Well, we’ve already had our first snow… and the mountain has had quite a few storms.  I’m hoping for a new toy of some kind… maybe a GoPro so I can get time lapse photos of storms.  We do get some doozies!  Traditionally our first good snow is on Halloween, making costumes unnecessary because kids are wearing snowpants…


Kay:  How is the amount of water taken out of the creeks for irrigation controlled ? Or is controlled ?

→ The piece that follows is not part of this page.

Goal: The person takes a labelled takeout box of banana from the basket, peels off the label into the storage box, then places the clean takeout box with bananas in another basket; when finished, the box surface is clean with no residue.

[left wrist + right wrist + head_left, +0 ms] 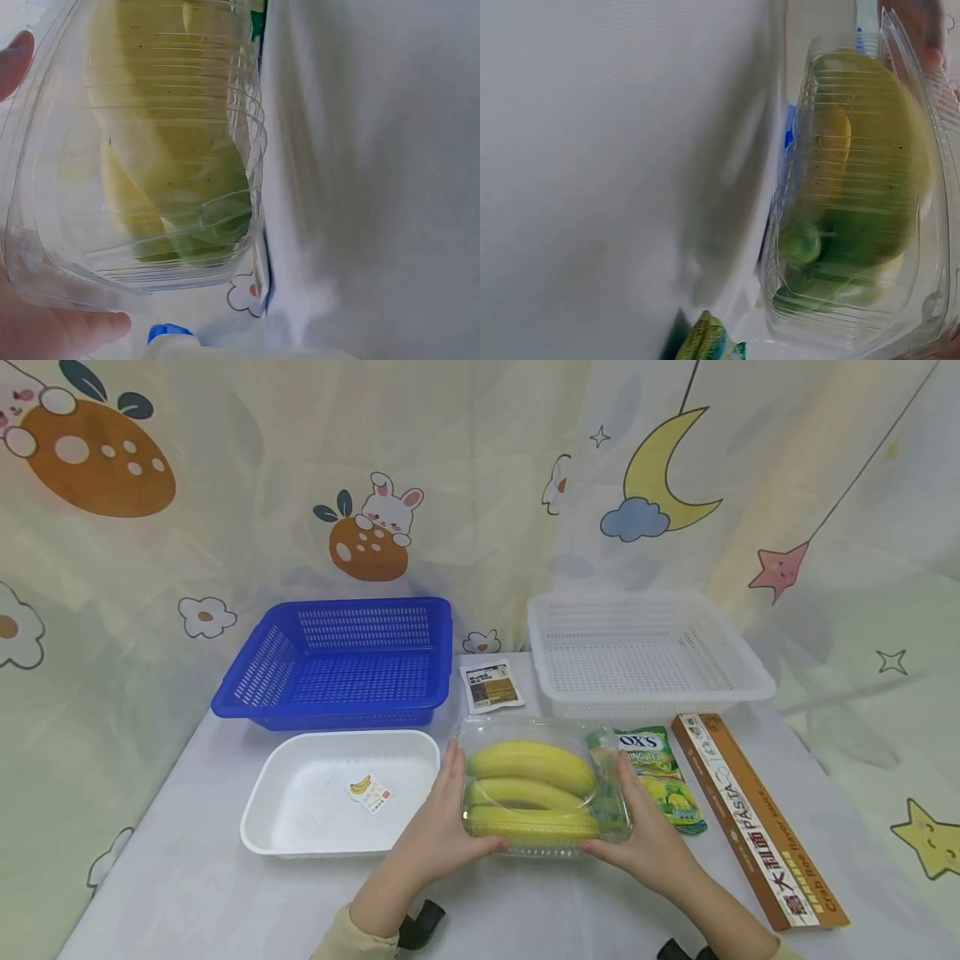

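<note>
Clear plastic clamshell box point(542, 787) of bananas point(529, 764), held between both hands at the front centre of the bench point(195, 885). Three yellow bananas inside, stacked lengthwise, green at the stem ends.

Left hand point(444, 828) on the box's left end: fingers point(452, 768) extended up along the side wall, thumb wrapped under the near edge, gripping. Right hand point(643, 837) mirrored on the right end, fingers point(622, 772) up along the side, thumb at the near lower edge, also gripping. Cannot tell whether box rests on the bench or sits just above it.

Left wrist view: ribbed lid of the box point(142, 161) close up, bananas point(172, 150) behind it, a fingertip at the top left corner. Right wrist view: same box point(855, 202) from the other end, green stem ends low, candy packet point(705, 341) corner at the bottom edge.

Around the box:
- White tray point(262, 810) just left, a small banana sticker point(369, 792) lying in it.
- Blue basket point(247, 697) behind the tray, back left.
- White basket point(750, 681) back right.
- Small brown-and-white sachet point(491, 685) between the two baskets.
- Green candy packet point(663, 777) just right of the box, partly behind the right hand.
- Long brown pasta box point(757, 818) further right, lying at an angle.

Cartoon-print curtain point(480, 485) behind everything.
</note>
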The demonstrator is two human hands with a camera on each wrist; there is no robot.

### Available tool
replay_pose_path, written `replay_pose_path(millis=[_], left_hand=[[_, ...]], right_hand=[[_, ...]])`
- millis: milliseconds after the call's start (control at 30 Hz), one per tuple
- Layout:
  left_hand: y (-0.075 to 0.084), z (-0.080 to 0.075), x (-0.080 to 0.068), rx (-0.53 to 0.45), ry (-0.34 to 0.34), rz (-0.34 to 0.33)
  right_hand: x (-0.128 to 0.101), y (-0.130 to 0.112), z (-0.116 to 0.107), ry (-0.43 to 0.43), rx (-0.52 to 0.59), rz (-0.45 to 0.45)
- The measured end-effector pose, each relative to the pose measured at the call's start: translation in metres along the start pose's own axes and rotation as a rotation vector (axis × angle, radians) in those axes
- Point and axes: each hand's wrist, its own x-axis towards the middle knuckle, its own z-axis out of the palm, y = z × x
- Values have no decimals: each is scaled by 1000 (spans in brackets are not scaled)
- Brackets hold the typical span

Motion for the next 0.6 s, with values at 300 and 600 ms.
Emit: replay_pose_path(millis=[300, 600], left_hand=[[1, -24, 2, 16, 32, 26], [-7, -76, 13, 47, 28, -16]], right_hand=[[8, -25, -5, 36, -28, -9], [44, -65, -4, 39, -28, -31]])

Water for irrigation is controlled.  The job is called “ditch rider” and they drive around checking everyone’s headgates, which are gates that can be lowered or raised to regulate the amount of flow into your ditch.  They also look at a weir, which is a measuring device to show how many cubic feet is flowing through a ditch.  The other major impact is water rights.  If someone has water rights from 1905, they get preference over someone who has water rights from 1965.


Pam:  What happened to Colt?

Colt’s story deserves his own post…  I won’t give him just a sentence or two.


Joanne:  When you go out on a trail do you ride from the ranch or take the horses in a truck to get near the cows, and then ride ‘em down?

In the 33 years I’ve lived here… things have changed.  We’d get up at 3 am, eat a hearty breakfast, and sometimes ride out to certain close pastures to gather cattle.  On occasion, if the pasture was far away, we would load our horses in the Big Red Truck, 6 or 7 horses standing sideways in the red truck we use for hauling grain now, and drive 30 mph to get there.  Now, with big Dodge trucks and horse trailers, we load our 6 horses easily (no looking for high banks to back up to use as a loading ramp) and we cruise up the mountain like we’re not pulling anything!  It’s Very Nice!  Plus we all fit in the cab, instead of riding on TOP of the cab…  Depending on the pasture, we can drive to the “back side” and gather in the direction we are going to head the cows.  That’s why my dogs don’t know how to gather… because we drive the cattle in the right direction and a dog would run miles to get to the back side in our pastures!  Sometimes we have to ride horses to the back side.  Someone will have to return or ride along to bring the trucks and trailers back down.


Tony:  Why did Daniel choose an Aussie? I have Aussies but wondered why he choose Tuff of (over) your prefered breed?

You know, the strange thing about kids is they have their own minds.  It amazes me sometimes.  Daniel doesn’t like to read books or do home improvement like me either.  I just don’t get it.  Daniel loved Boomer.  The only other dog I’ve seen him rave over was a Kelpie pup.  He wanted a pup and I didn’t have one.  Besides those comments, I don’t know.  Kids are weird.  (and I know this Aussie breeder and she has great dogs!)


Gina:  My husband just got back from hunting in Colorado and the rancher told him that he as a lead cow trained to come when he whistles which brings all the others along so that moving them from place to place is pretty easy. He is now training a second leader because the other one is getting older. Was he giving the city kid a line or can that really be done?

Oh, it definitely can be done.  Cows are like people… some have the temperament to be in the lead, others simply like not to think too much and would rather just follow.  If you can get the lead cow “trained”, which usually isn’t too hard, cows remember going certain ways… then other cows follow.  Movement creates movement.  Get some cows going, others start watching and soon follow.  Long trail drives from Texas to Kansas often had lead steers (don’t have to worry about calves that way), some made the trip multiple times according to legend.  If you move your cattle often, they learn to expect to watch for that cow to lead them to the next pasture.  It’s like calling cattle.  They learn they’re getting fed or going to better pasture… watch out, here they come!


Okay, there’s a couple more questions, but they deserve bigger answers.  I’ll cover them in the next day or two.  or three.  maybe four.  We’re getting ready for the Harvest Dinner fundraiser for the library, and I’ll be busy the next few days!  Sorry to split things up… but it’s the best way to do it for me!